Dans cette aventure littéraire, ce que je déteste le plus, ce sont les corrections. J’ai beau lire à l’endroit, à l’envers et upside down, je n’ai pas l’œil, et à partir du moment qu’un mot est tapé, à plus forte raison imprimé, je le trouve parfait.
On commence avec le tapuscrit, suivent les épreuves pdf, et ensuite les épreuves proprement dites. C’est ardu, ennuyeux, extrêmement important, et je n’y arrive franchement pas.
Avec les épreuves pdf à la main, je décide de chercher de l’aide chez notre ménagerie diverse. Me souvenant du chagrin de la poule blanche, je débute chez les pigeons qui n’ont pas été souvent à l’honneur ces temps-ci.

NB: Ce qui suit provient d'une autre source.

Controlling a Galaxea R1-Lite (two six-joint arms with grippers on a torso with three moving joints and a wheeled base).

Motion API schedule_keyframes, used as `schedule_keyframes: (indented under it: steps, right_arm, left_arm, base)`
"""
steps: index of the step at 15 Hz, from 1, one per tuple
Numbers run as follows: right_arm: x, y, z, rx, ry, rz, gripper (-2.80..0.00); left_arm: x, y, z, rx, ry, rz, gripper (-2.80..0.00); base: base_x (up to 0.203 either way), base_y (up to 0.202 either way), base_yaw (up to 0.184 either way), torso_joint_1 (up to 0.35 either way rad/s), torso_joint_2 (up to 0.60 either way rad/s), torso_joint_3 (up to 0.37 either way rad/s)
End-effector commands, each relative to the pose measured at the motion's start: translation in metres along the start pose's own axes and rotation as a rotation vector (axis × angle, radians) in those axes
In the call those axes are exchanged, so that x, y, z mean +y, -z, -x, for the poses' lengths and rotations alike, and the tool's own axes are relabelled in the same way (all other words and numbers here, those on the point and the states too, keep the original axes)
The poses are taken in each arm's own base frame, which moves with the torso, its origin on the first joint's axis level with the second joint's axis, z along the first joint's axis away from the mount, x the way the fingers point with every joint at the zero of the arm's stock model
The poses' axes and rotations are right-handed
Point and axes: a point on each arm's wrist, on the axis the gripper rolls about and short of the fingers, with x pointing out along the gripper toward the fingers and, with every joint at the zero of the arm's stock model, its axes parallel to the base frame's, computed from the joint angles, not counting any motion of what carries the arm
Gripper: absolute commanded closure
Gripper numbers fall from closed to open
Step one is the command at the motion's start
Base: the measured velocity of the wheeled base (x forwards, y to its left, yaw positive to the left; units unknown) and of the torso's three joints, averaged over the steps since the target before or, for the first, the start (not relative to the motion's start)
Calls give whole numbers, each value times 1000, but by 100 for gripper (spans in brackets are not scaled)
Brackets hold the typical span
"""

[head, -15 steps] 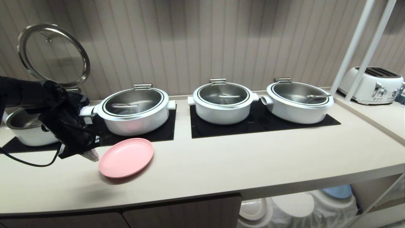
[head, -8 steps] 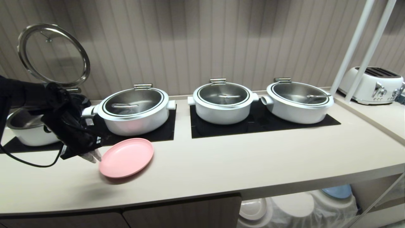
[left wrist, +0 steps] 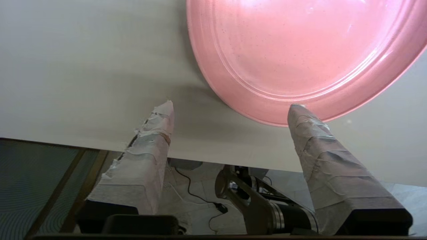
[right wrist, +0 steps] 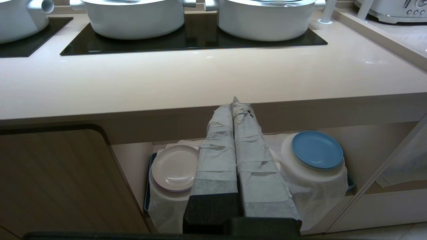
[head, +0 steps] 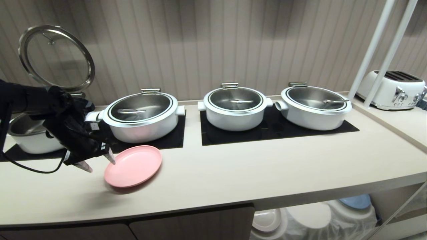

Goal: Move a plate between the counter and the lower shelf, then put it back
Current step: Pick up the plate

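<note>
The pink plate [head: 133, 165] lies on the counter [head: 253, 166] in front of the second pot from the left. My left gripper [head: 100, 165] hovers at the plate's left rim, open and holding nothing. In the left wrist view one fingertip [left wrist: 297, 111] overlaps the rim of the plate [left wrist: 300, 50] and the other is over bare counter [left wrist: 83, 66]. My right gripper [right wrist: 235, 100] is shut and empty, parked below the counter edge in front of the lower shelf [right wrist: 363, 143]. It does not show in the head view.
Several white pots [head: 141, 116] with glass lids stand on black hob panels [head: 267, 131]; the far-left one has its lid [head: 55, 56] raised. A toaster [head: 392, 89] and white posts [head: 377, 50] are at the right. A cream plate [right wrist: 175, 167] and a blue plate [right wrist: 317, 149] rest on cloth mounds.
My left gripper's fingers have spread from shut to wide open beside the plate's left rim. The plate has stayed in place on the counter.
</note>
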Motion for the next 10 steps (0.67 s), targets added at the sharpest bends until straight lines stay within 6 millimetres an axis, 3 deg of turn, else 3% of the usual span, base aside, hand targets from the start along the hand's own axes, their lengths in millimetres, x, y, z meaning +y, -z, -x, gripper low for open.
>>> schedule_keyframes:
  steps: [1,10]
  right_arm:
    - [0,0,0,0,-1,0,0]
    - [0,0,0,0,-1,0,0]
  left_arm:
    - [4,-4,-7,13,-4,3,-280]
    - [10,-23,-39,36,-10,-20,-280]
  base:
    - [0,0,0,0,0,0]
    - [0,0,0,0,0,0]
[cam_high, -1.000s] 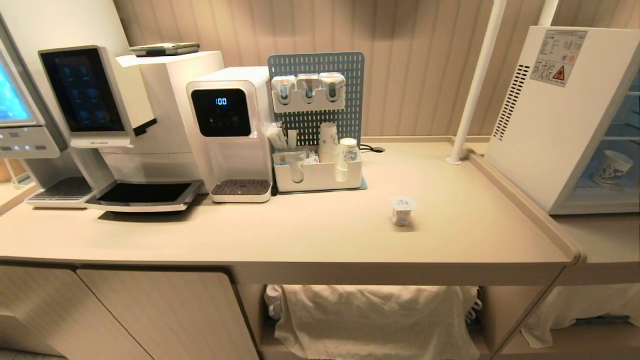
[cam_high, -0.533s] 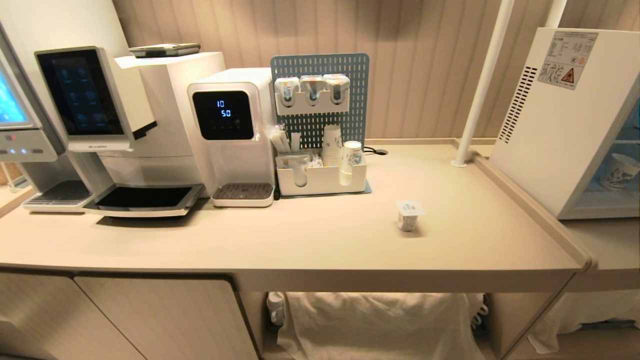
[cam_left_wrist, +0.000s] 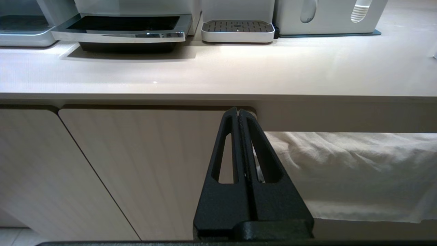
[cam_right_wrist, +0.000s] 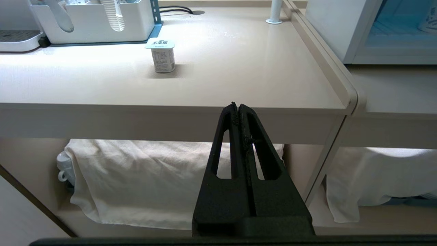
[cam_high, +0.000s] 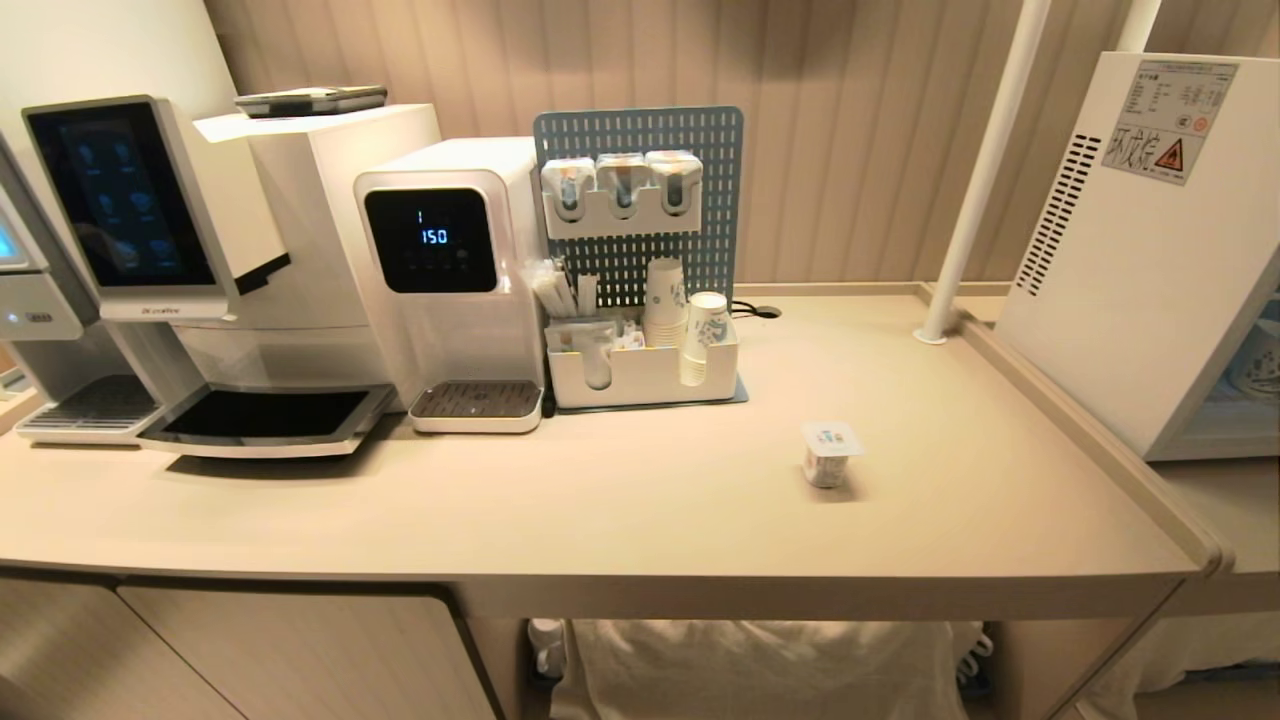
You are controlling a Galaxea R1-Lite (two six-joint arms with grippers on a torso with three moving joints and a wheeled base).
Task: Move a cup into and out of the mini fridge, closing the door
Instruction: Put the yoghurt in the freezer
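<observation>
The mini fridge (cam_high: pixel 1130 280) stands at the far right, on a lower ledge beyond the counter's raised rim, and it also shows in the right wrist view (cam_right_wrist: pixel 334 24). Its front shows a blue-lit inside; I cannot tell whether the door stands across it. The cup (cam_high: pixel 1262 362) sits upright inside on the fridge floor, cut off by the picture's edge, and in the right wrist view the cup (cam_right_wrist: pixel 430 20) shows only in part. My left gripper (cam_left_wrist: pixel 238 111) and right gripper (cam_right_wrist: pixel 237 105) are both shut and empty, low in front of the counter's front edge, outside the head view.
A small foil-lidded plastic pot (cam_high: pixel 830 452) stands alone on the counter (cam_high: pixel 650 510). At the back are a coffee machine (cam_high: pixel 200 250), a water dispenser (cam_high: pixel 440 270) and an organiser with stacked paper cups (cam_high: pixel 664 290). A white pole (cam_high: pixel 985 170) rises near the fridge. White cloth (cam_right_wrist: pixel 143 177) hangs under the counter.
The whole head view has shifted, so the camera moved; the fridge and cup now sit further toward the right edge. Nothing on the counter has moved.
</observation>
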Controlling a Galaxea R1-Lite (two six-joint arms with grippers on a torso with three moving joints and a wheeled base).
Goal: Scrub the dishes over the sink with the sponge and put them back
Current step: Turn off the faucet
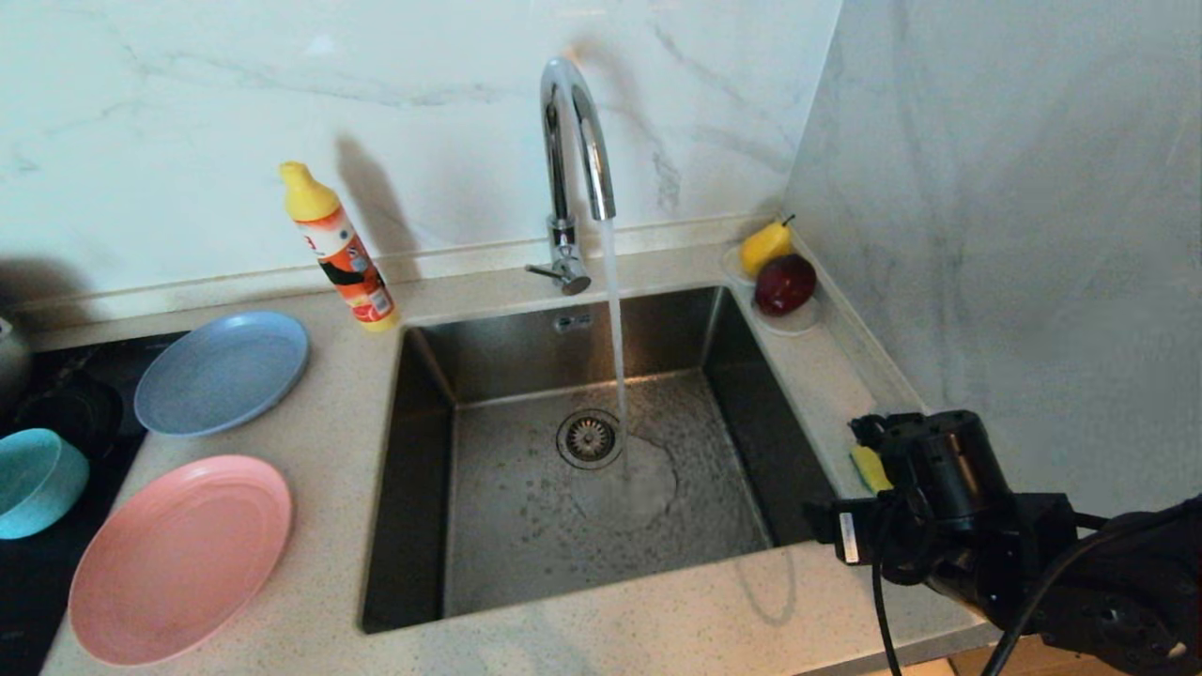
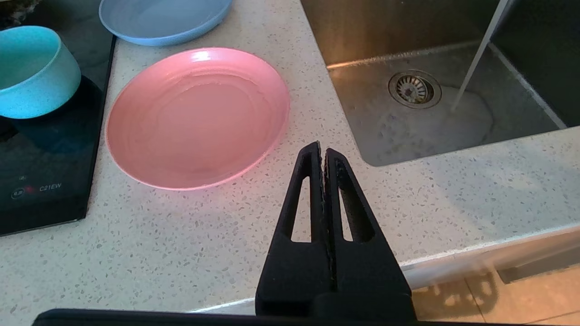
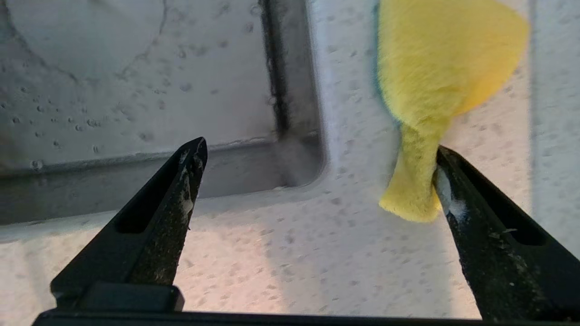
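Observation:
A light-blue plate (image 1: pixel 223 371), a pink plate (image 1: pixel 180 557) and a teal bowl (image 1: pixel 36 481) sit left of the sink (image 1: pixel 507 526). Water runs from the tap (image 1: pixel 573 141) into the basin. The yellow sponge (image 1: pixel 870 468) lies on the counter to the right of the sink. My right gripper (image 3: pixel 319 149) hovers over that counter strip, open wide. One end of the sponge (image 3: pixel 435 90) touches one fingertip (image 3: pixel 446 181), and the other finger is far from it. My left gripper (image 2: pixel 321 147) is shut and empty above the counter's front edge, just off the pink plate (image 2: pixel 197 117).
An orange detergent bottle (image 1: pixel 340 249) leans at the back left of the sink. A white saucer (image 1: pixel 798 324) with a pear and a red apple fills the back right corner. A black hob (image 1: pixel 56 404) lies under the bowl. A marble wall rises close on the right.

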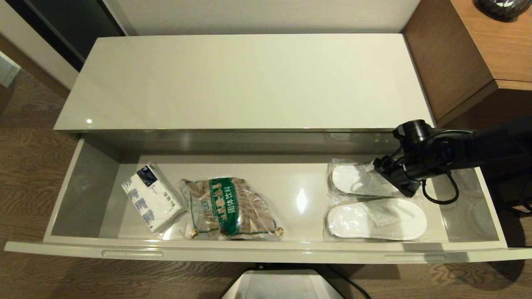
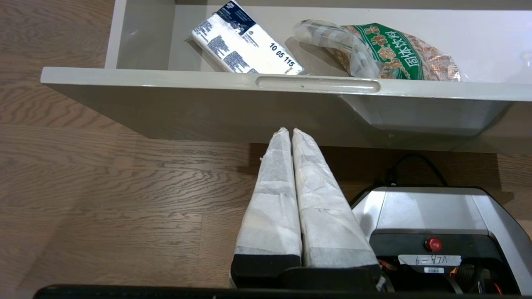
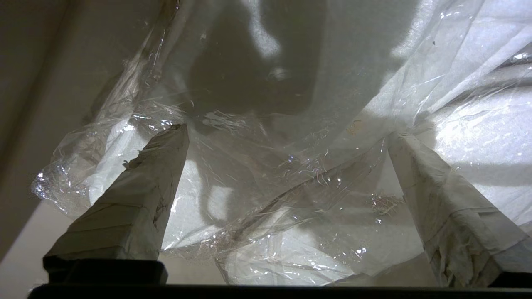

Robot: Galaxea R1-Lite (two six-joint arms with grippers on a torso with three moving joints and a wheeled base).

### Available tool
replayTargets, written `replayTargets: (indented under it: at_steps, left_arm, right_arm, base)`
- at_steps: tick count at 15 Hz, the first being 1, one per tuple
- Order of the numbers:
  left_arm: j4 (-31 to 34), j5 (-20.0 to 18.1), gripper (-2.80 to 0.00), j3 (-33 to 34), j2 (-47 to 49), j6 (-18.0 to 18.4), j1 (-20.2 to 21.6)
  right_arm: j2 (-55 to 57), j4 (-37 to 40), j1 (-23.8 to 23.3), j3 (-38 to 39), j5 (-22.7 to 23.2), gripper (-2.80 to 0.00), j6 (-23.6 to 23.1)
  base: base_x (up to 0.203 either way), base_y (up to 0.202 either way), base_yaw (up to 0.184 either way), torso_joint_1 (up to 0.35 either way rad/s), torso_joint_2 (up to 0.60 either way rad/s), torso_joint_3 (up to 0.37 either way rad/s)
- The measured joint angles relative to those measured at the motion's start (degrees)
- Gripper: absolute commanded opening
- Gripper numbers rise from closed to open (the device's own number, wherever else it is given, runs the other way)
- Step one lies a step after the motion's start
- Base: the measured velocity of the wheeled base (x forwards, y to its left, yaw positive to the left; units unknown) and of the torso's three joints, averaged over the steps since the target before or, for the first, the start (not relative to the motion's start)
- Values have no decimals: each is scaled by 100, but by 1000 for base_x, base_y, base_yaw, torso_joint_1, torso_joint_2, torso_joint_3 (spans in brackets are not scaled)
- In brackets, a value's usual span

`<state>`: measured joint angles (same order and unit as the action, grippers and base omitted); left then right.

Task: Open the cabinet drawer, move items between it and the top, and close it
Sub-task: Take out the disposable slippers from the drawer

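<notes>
The cabinet drawer (image 1: 257, 251) stands pulled wide open below the glossy top (image 1: 249, 83), which is bare. Two bagged white slippers lie at the drawer's right end, one farther back (image 1: 353, 180) and one nearer the front (image 1: 374, 220). My right gripper (image 1: 381, 176) is low over the farther slipper, open. In the right wrist view its fingers straddle the crinkly clear bag (image 3: 291, 187) with the tips (image 3: 289, 131) down at the plastic, gripping nothing. My left gripper (image 2: 289, 131) hangs shut and empty below the drawer front (image 2: 166, 77).
A white-and-blue tissue pack (image 1: 151, 197) and a clear bag of brown pieces with a green label (image 1: 228, 207) lie in the drawer's left half. A taller brown wood desk (image 1: 478, 50) stands at the right. My base (image 1: 282, 284) sits just before the drawer front.
</notes>
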<state>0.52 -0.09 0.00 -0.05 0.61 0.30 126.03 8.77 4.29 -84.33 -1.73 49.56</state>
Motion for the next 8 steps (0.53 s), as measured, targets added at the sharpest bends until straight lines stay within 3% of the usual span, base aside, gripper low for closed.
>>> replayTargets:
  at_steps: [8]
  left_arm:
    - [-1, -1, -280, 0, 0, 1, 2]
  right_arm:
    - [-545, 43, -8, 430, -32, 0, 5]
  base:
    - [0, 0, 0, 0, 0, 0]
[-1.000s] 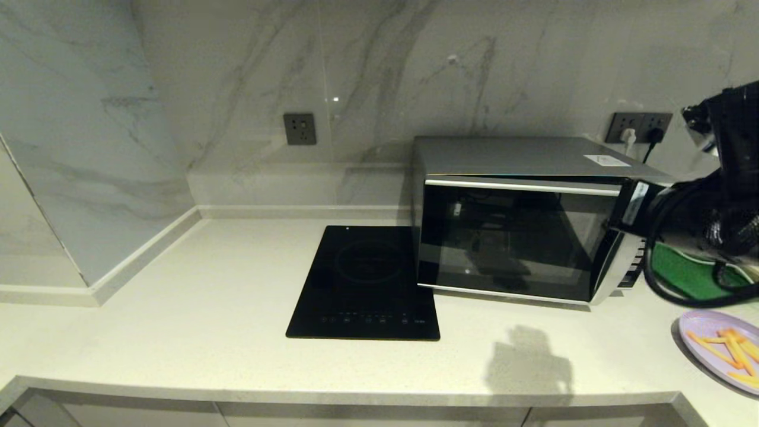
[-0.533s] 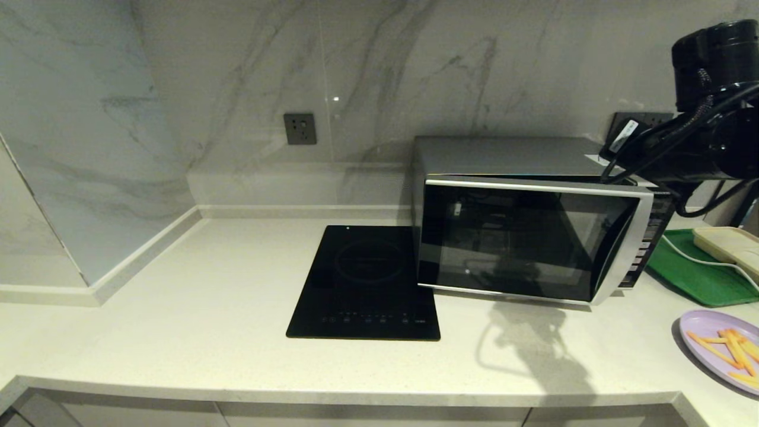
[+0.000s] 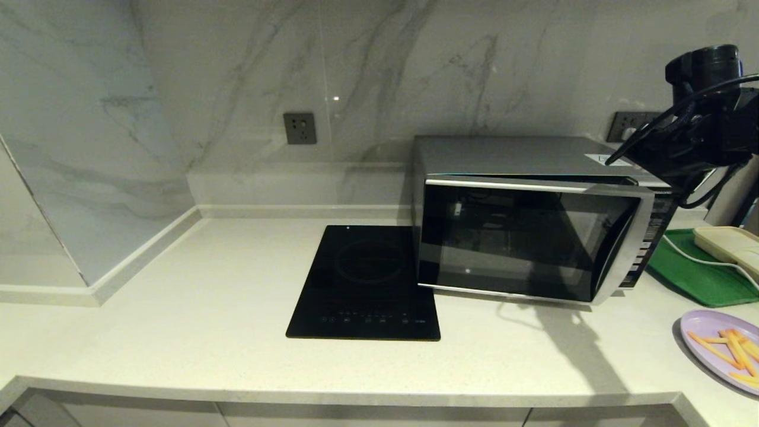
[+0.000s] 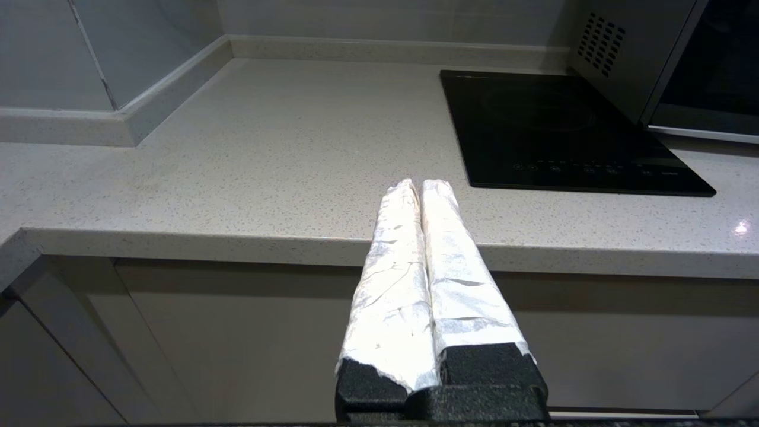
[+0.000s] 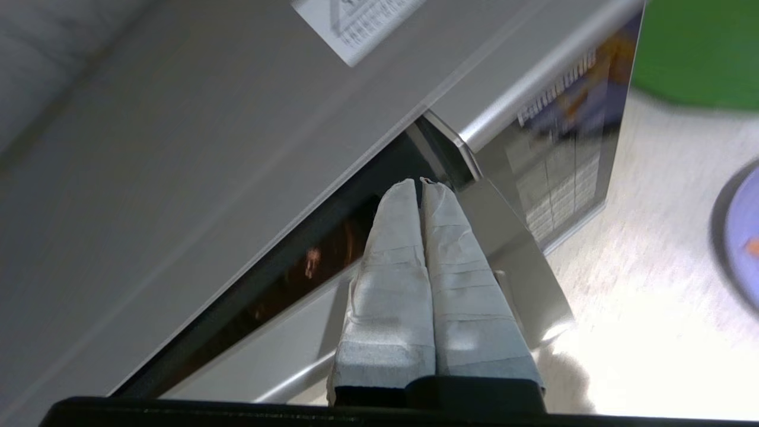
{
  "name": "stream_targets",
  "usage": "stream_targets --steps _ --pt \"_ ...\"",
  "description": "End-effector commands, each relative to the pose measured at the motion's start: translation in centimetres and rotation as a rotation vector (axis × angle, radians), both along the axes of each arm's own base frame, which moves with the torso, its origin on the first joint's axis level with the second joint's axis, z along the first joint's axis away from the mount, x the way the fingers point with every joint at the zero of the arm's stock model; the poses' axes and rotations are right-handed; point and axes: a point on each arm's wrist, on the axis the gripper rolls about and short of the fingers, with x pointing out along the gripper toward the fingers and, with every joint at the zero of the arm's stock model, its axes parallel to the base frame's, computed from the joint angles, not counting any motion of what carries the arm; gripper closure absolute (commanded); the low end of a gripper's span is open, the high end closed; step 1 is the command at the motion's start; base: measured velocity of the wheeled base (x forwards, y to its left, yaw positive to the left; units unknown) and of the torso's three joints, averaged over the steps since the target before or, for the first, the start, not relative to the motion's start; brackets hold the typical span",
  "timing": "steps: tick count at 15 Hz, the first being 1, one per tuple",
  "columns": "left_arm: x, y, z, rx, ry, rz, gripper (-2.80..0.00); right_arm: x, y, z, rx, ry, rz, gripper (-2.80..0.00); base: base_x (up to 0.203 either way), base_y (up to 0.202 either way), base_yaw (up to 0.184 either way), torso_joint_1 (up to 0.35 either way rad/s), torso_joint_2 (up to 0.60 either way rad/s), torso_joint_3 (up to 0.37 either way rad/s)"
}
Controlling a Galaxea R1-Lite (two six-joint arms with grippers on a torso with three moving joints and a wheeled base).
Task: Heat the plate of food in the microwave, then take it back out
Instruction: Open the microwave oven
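The silver microwave (image 3: 522, 154) stands on the counter with its dark glass door (image 3: 516, 237) slightly ajar, a narrow gap showing along the door's top edge. My right gripper (image 5: 420, 182) is shut and empty, its taped tips at that gap by the door's upper right corner, beside the button panel (image 5: 563, 172). My right arm (image 3: 694, 142) reaches in above that corner. The lilac plate of orange fries (image 3: 720, 350) lies on the counter at the front right, apart from both grippers. My left gripper (image 4: 420, 185) is shut and parked at the counter's front edge.
A flat black induction hob (image 3: 364, 284) lies just left of the microwave. A green tray (image 3: 694, 276) holding a cream object (image 3: 726, 243) sits to the microwave's right, behind the plate. Marble walls close the back and left.
My right arm rose from in front of the button panel to above the microwave's upper right corner. The door, flush before, now stands slightly ajar.
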Motion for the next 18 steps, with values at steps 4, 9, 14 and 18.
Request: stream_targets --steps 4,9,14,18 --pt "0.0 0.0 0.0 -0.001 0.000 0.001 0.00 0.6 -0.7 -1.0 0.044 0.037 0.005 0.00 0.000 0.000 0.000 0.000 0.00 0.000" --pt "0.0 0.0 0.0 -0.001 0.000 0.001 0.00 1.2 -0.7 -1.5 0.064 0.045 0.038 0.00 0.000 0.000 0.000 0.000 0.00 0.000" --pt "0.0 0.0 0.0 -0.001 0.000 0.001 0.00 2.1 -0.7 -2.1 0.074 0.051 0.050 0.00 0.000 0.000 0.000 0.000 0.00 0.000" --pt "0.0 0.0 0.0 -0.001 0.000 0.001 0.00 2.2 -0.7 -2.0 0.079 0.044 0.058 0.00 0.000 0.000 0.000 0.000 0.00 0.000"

J’interpelle un très beau texan qui roucoule avec insistance et lui explique que son aide serait la bienvenue. « Tu n’y penses pas, je suis occupé. Au cas où tu ne serais pas au courant, c’est le printemps et j’ai un emploi du temps très chargé. J’ai été obligé de leur donner des numéros.» Effectivement, on fait la queue, un harem bariolé est en attente. Il faut dire que le texan a fière allure. « Pourquoi me regardes-tu ainsi ? » C’est plus fort que moi, je le vois arrosé de porto et entouré de lardons. « Et tu rougis ? » J’ai dû piquer un petit fard malgré moi. « Je ne t’aurais pas crue prude à ce point-là ! » conclut-il un brin méprisant. Je le laisse à ses illusions, note que je dois racheter du porto et pars en direction de mes caprins adorés. Ici, je ne trouve que Mélodie, le reste du cheptel est au fond, fond, côté sud, en train de se bronzer tranquillement.
Mélodie, la toute noire donc dispensée d’excès de soleil, est enthousiaste. Je lui tends les feuilles, et les lui tourne lentement.
Elle lit tranquillement préface et prologue et attaque l’essentiel. Après quelques pages : « Je ne comprends pas très bien il n’y a que de la conversation ! » Je lui explique qu’il s’agit d’une pièce. « Une pièce de quoi ? » continue-t-elle avec une logique implacable. Je lui fournis quelques explications techniques, ainsi que des notions de dramaturgie glanées chez mon éditeur. « Ce n’est toujours que de la conversation. Moi, ce que m’intéresse c’est de savoir ce que pensent les gens, non pas ce qu’ils disent. Lorsque quelqu’un remarque qu’il va bien, la plupart du temps c’est faux, alors tout l’intérêt reste à plonger dans son for intérieur pour atteindre la face cachée. » Elle hésite un instant, l’œil aussi noir que le pelage, avant le coup de grâce : « Je suis désolée, mais ton texte ne m’intéresse pas. » Avec un petit coup de corne, elle ferme délicatement les feuillets. « Je te signale, tout de même que "âge" est masculin."
Je retourne à la maison songeant que Mélodie n’est peut-être pas aussi douce que je le croyais et en constatant, amèrement, qu’après tant d’années de vie française, je ne connais pas le genre de mon âge.